## Prompt
Beneath this line is the data. Output exactly the lines from the line with "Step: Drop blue" to the line with "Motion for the", both ends included, and nothing more.
-- Extracted records follows --
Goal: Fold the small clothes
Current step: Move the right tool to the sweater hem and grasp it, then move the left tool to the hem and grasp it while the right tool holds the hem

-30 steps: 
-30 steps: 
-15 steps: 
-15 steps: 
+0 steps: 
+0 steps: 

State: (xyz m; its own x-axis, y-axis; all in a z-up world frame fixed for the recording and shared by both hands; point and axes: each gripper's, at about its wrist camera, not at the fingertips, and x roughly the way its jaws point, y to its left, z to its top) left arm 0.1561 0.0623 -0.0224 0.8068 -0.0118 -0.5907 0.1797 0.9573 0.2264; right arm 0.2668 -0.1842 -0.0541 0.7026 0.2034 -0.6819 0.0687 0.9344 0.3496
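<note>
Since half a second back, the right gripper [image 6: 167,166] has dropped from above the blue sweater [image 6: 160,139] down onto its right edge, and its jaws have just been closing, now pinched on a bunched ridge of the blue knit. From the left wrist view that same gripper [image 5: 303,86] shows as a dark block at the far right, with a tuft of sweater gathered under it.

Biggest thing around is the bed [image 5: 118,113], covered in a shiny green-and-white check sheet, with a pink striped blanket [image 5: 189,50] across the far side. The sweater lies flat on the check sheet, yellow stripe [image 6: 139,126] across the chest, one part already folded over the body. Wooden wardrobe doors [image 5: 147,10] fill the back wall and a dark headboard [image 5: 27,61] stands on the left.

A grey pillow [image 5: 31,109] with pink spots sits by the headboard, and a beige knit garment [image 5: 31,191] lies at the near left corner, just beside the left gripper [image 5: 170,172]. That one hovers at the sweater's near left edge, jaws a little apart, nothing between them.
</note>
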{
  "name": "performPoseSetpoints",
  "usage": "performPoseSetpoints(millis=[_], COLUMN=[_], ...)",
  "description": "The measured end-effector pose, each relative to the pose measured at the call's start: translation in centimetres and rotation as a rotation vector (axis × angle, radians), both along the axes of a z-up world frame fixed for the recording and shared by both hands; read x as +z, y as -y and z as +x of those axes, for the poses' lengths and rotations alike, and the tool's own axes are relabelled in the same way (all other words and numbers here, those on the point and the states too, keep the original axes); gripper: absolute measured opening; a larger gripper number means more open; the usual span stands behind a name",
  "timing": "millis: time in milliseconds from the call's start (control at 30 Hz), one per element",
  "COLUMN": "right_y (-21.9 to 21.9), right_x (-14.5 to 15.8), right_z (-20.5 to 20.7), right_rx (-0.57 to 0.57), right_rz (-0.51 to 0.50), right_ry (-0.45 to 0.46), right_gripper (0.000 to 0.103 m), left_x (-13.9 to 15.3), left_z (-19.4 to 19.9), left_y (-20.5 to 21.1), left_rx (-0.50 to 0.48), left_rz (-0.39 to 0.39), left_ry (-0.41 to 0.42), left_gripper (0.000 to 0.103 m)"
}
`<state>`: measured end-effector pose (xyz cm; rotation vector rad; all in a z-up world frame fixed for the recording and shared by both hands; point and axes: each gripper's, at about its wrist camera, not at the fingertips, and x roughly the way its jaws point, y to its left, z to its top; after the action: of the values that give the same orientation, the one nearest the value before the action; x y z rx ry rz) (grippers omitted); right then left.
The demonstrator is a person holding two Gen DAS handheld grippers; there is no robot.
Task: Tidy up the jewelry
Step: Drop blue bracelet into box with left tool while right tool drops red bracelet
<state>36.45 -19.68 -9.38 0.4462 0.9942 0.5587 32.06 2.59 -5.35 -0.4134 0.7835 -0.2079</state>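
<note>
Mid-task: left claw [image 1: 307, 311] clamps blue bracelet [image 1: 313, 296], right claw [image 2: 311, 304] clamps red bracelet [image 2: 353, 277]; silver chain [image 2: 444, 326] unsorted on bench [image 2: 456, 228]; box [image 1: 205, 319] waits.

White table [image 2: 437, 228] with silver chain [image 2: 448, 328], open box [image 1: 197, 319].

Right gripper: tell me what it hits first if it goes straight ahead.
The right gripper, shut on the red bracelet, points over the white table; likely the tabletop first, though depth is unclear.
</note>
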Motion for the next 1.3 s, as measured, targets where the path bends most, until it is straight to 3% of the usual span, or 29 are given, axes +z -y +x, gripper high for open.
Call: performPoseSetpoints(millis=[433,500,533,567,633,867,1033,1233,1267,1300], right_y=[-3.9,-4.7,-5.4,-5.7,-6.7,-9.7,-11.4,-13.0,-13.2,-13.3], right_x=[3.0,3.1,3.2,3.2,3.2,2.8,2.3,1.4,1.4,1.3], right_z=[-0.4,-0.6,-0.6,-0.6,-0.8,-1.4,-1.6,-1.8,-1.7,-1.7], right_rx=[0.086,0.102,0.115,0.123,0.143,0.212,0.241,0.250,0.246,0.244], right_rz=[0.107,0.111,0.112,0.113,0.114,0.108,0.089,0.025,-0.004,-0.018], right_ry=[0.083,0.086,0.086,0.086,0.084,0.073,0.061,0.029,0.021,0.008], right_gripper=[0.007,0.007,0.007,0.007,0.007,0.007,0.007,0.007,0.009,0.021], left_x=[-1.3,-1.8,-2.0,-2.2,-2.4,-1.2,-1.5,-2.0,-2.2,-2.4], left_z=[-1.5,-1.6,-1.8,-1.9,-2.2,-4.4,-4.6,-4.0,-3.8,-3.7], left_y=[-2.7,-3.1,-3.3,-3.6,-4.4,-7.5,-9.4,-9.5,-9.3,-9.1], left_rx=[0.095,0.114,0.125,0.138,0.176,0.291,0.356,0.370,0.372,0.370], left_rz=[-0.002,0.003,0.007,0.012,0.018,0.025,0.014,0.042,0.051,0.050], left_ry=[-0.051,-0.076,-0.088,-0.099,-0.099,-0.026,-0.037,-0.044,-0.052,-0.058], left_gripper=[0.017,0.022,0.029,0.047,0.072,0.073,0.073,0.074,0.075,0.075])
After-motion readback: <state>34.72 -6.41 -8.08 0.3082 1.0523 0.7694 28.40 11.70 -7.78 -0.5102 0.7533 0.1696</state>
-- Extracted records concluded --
## Answer to this task
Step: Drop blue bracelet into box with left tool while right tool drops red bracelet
<state>36.45 -19.68 -9.38 0.4462 0.9942 0.5587 32.06 2.59 -5.35 -0.4134 0.7835 -0.2079</state>
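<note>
Mid-task: left claw [image 1: 307, 311] clamps blue bracelet [image 1: 313, 296], right claw [image 2: 311, 304] clamps red bracelet [image 2: 353, 277]; silver chain [image 2: 444, 326] unsorted on bench [image 2: 456, 228]; box [image 1: 205, 319] waits.

White table [image 2: 437, 228] with silver chain [image 2: 448, 328], open box [image 1: 197, 319].

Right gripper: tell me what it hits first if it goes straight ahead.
The right gripper, shut on the red bracelet, points over the white table; likely the tabletop first, though depth is unclear.
</note>
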Motion for the next 1.3 s, as measured, targets where the path bends most, until it is straight to 3% of the usual span, or 29 are given, axes +z -y +x, gripper high for open.

Nothing further is needed for the answer.